### YOUR GOAL:
Output, word for word, the lines of this listing that fall between the line with "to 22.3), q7" and the line with "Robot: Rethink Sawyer", counting both of those lines, and no others.

### MATERIAL PROVIDED:
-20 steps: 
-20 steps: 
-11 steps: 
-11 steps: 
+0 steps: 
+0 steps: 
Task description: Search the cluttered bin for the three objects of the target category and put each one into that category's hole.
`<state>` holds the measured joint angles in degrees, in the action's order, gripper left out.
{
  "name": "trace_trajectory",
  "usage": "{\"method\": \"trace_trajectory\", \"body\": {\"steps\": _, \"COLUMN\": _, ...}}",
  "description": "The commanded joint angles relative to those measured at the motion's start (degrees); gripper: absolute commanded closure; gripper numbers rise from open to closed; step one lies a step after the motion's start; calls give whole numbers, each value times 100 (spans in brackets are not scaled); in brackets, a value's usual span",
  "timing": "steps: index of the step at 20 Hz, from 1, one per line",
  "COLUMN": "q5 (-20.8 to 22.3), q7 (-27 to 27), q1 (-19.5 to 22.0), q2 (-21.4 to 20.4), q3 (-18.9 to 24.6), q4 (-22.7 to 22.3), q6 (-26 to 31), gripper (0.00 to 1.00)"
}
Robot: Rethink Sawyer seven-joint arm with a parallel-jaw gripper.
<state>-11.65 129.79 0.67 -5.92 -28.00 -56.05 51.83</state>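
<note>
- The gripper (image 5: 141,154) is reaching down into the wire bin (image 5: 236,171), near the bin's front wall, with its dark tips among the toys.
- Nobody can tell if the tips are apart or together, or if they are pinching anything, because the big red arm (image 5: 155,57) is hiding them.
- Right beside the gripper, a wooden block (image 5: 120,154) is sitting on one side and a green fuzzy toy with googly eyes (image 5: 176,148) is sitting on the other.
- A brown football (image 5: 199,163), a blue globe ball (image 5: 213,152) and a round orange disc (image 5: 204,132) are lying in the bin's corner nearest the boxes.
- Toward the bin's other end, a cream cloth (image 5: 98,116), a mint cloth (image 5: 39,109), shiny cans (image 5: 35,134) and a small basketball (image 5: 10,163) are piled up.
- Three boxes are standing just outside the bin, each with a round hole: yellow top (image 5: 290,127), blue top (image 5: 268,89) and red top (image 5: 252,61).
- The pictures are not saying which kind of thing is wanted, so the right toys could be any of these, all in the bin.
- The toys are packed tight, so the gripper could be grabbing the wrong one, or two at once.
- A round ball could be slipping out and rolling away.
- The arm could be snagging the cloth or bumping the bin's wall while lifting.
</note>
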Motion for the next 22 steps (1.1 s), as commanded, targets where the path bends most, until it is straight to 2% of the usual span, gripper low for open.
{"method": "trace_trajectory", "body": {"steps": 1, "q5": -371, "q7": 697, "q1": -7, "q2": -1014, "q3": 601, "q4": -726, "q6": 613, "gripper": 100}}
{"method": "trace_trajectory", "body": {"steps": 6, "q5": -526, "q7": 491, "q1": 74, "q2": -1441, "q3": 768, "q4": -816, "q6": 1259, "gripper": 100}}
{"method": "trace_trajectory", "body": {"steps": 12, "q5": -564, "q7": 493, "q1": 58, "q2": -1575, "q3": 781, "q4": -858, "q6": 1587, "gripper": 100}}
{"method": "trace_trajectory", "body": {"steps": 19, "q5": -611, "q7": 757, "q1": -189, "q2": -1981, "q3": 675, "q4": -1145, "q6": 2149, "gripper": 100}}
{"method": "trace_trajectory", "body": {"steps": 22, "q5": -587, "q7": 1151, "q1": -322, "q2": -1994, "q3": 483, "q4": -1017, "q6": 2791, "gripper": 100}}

### TASK ANSWER:
  "COLUMN": "q5 (-20.8 to 22.3), q7 (-27 to 27), q1 (-19.5 to 22.0), q2 (-21.4 to 20.4), q3 (-18.9 to 24.6), q4 (-22.7 to 22.3), q6 (-26 to 31), gripper (0.00 to 1.00)"
}
Robot: Rethink Sawyer seven-joint arm with a parallel-jaw gripper.

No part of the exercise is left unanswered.